• [Required action]: Show all lines from the records below in which the string "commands" is present.

• [Dataset]:
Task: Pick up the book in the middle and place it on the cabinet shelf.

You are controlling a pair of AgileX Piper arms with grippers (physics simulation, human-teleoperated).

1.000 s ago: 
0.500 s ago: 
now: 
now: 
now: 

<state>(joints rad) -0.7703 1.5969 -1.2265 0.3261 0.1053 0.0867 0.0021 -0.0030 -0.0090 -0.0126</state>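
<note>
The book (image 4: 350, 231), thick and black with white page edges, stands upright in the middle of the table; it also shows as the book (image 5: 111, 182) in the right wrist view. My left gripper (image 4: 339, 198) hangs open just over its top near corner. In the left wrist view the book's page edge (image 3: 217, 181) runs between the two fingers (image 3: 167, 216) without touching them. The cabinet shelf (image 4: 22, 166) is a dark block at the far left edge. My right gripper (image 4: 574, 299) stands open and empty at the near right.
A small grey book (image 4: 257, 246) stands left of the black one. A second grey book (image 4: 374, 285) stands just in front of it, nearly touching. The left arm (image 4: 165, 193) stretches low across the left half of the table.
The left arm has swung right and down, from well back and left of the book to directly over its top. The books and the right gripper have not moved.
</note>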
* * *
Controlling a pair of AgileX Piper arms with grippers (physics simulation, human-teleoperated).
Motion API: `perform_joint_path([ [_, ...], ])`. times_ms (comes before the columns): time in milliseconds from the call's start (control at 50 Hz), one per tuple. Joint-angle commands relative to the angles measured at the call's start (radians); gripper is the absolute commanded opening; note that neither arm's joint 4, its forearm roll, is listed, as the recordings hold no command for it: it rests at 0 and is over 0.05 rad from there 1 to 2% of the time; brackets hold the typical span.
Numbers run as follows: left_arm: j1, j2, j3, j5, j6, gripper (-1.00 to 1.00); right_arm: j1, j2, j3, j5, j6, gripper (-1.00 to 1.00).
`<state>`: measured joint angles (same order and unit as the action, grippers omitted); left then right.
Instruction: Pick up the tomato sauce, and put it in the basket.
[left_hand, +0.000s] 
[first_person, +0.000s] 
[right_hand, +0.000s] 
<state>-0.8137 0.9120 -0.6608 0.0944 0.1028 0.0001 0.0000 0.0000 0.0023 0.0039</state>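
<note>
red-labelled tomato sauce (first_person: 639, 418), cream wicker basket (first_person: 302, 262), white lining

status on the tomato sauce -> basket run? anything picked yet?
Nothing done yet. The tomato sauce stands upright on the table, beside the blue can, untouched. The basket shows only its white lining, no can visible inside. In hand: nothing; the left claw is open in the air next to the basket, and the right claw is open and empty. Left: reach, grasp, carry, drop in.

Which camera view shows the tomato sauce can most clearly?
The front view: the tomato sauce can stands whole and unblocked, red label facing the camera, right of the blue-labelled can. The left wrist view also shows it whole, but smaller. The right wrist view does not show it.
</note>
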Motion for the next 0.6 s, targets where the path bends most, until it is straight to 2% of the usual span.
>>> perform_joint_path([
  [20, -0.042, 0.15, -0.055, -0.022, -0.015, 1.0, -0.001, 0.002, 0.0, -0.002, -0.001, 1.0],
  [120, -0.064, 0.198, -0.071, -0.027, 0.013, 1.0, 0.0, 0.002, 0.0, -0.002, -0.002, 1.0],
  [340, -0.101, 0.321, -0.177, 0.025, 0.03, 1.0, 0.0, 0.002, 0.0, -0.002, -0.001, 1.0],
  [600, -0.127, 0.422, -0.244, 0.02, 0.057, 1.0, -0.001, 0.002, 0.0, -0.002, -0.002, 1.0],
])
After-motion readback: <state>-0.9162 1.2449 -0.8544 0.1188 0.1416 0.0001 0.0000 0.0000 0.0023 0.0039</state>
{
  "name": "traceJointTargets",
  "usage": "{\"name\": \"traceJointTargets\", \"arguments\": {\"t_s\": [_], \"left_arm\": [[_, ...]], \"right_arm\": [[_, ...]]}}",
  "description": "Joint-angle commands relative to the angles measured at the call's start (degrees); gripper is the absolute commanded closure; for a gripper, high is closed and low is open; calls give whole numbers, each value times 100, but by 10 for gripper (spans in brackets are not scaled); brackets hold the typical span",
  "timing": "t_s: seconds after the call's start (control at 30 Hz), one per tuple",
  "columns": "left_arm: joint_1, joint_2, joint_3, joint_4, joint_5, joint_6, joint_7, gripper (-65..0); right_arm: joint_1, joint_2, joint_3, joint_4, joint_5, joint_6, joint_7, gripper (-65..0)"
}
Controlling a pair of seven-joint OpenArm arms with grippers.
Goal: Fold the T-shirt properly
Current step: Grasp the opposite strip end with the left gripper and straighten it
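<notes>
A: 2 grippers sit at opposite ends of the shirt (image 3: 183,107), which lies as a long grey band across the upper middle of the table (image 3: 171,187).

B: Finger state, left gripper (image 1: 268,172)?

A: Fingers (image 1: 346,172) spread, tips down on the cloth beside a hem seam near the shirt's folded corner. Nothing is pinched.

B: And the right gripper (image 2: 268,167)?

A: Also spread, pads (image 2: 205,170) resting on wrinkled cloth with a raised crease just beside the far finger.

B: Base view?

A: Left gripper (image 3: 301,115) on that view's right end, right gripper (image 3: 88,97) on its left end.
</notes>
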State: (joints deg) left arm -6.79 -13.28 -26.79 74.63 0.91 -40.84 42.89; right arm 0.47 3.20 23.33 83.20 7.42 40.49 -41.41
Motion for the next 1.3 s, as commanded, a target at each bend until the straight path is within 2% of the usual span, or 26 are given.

• [Response area]:
Motion API: `perform_joint_path([ [_, ...], ])`. times_ms (comes before the columns): time in milliseconds from the call's start (control at 50 Hz), one per tuple. Joint-angle commands relative to the angles measured at the call's start (radians); gripper is the absolute commanded opening; note that neither arm's joint 4, its forearm roll, is listed, as the recordings hold no command for it: it rests at 0 and is over 0.05 rad from there 1 to 2% of the time; brackets hold the typical span.
  "description": "Joint-angle commands relative to the angles measured at the call's start (degrees); gripper is the absolute commanded closure; for a gripper, high is closed and low is open; calls give whole numbers, each value times 100, but by 10 for gripper (spans in brackets are not scaled); brackets hold the typical span",

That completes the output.